Destillationsvorgang sei auch keine landwirtschaftliche Dienstleistung

Der Destillationsvorgang sei auch keine landwirtschaftliche Dienstleistung im Sinne von Art. 295 Abs. 1 Nr. 5 MwStSystRL. Im vorliegenden Fall sei der Streitgegenstand zwar keine landwirtschaftliche Dienstleistung, sondern die Frage, ob eine Verarbeitungstätigkeit im Sinne des Art. 295 Abs. 2 MwStSystRL gegeben sei. Die landwirtschaftlichen Dienstleistungen führten nicht dazu, dass der Dienstleistende selbst ein landwirtschaftliches Erzeugnis hervorbringe. Er unterstütze aber den Erzeuger mit Hilfstätigkeiten. Die landwirtschaftlichen Dienstleistungen seien Tätigkeiten, die im engen Zusammenhang mit der Erzeugung landwirtschaftlicher Produkte stünden und landwirtschaftstypisch seien. Der Begriff können deshalb für die Beantwortung der Frage fruchtbar gemacht werden, ob eine Verarbeitungstätigkeit im Sinne des Art. 295 Abs. 2 MwStSystRL vorliege.
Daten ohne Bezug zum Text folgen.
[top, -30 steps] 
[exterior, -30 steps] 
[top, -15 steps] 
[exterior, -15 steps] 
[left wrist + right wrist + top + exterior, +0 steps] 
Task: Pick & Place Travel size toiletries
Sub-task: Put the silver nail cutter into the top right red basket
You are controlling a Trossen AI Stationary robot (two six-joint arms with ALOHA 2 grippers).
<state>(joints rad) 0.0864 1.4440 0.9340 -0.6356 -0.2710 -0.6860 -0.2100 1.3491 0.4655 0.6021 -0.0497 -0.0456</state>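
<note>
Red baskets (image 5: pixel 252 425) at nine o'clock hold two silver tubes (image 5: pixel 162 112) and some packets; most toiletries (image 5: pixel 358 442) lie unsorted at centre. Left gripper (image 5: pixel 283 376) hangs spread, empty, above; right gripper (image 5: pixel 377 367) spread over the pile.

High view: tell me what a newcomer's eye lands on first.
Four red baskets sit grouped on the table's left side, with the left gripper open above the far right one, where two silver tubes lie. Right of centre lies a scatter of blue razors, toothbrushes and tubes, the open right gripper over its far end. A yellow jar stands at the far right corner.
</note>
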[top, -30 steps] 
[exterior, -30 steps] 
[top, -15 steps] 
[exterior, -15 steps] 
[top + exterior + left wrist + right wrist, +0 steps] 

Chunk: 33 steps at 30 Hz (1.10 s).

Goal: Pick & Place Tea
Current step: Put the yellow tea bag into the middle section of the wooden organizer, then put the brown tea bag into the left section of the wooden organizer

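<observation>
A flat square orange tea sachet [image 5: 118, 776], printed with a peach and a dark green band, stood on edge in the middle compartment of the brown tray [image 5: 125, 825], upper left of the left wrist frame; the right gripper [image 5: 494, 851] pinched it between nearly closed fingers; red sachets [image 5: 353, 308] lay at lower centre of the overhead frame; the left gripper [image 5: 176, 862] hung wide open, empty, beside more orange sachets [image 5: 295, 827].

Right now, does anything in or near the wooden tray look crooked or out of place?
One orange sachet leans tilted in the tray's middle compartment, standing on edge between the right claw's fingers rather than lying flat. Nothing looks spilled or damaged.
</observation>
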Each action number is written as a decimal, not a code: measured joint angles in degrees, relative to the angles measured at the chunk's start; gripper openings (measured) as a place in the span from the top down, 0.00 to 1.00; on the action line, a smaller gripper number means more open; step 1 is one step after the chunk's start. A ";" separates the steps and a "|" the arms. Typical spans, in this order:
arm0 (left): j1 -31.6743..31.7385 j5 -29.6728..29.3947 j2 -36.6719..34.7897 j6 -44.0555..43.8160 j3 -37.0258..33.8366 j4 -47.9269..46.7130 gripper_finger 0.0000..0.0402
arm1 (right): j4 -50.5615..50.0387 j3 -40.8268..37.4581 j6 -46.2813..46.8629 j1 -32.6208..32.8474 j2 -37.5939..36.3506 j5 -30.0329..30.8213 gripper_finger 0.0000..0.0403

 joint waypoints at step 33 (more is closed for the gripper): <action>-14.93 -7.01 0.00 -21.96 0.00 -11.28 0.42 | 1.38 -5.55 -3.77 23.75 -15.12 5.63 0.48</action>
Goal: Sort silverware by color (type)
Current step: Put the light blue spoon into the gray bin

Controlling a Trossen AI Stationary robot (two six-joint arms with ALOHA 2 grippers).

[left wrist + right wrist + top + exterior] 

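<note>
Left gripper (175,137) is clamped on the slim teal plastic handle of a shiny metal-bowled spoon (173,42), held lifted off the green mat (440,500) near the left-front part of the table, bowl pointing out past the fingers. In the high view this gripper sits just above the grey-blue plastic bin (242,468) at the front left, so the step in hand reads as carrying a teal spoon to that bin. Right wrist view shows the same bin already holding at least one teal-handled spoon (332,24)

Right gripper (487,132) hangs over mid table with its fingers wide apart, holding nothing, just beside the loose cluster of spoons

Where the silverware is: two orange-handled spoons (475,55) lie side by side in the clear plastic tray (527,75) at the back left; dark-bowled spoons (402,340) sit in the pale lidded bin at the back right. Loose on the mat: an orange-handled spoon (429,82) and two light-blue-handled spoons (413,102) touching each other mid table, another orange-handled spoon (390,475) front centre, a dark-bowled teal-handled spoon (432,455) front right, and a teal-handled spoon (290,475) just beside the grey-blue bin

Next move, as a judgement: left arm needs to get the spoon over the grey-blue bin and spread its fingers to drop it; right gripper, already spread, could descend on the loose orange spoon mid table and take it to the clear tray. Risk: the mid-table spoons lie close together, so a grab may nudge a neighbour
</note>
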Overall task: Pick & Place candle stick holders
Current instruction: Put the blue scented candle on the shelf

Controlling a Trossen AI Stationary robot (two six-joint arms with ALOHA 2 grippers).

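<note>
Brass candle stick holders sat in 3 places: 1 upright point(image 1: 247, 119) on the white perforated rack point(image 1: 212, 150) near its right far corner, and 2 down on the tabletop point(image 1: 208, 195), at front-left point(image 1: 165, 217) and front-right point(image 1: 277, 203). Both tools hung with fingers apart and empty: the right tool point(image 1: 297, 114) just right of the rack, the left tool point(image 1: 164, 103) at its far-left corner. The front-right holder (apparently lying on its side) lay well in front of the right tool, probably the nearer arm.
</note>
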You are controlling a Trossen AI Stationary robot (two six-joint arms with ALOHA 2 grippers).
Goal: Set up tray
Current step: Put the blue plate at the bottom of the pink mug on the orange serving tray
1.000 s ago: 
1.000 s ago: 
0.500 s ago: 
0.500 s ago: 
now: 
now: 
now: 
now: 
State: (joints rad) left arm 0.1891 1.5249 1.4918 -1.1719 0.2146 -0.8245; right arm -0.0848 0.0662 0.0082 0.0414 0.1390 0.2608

Nach Art. 295 Abs. 1 Nr. 5 MwStSystRL seien landwirtschaftliche Dienstleistungen solche Dienstleistungen, die von einem landwirtschaftlichen Erzeuger mit Hilfe seiner Arbeitskräfte oder der normalen Ausrüstung seines land-, forst- oder fischwirtschaftlichen Betriebs erbracht werden und die normalerweise zur landwirtschaftlichen Erzeugung beitragen, und zwar insbesondere die in Anhang VIII aufgeführten Dienstleistungen. Die Herstellung von Rohalkohol aus Maische sei den in Anhang VIII aufgeführten Dienstleistungen aber nicht vergleichbar. Durch Destillation wird aus der alkoholhaltigen Obstmaische höherprozentiger Alkohol gewonnen, ein Produkt, das mit dem Ausgangprodukt nur noch wenig gemein habe und nur mit besonderen Geräten (Schnapsbrennkessel) hergestellt werden könne. Damit unterscheide sich die Rohalkoholherstellung deutlich von den Beispielen, die Anhang VIII Nr. 2 der MwStSystRL aufführe. Dort seien beispielhaft die Trocknung, Reinigung, Zerkleinerung, Desinfektion und Einsilierung landwirtschaftlicher Erzeugnisse genannt.

Nicht rechtskräftig: Revision beim BFH (Az. V R 37/24).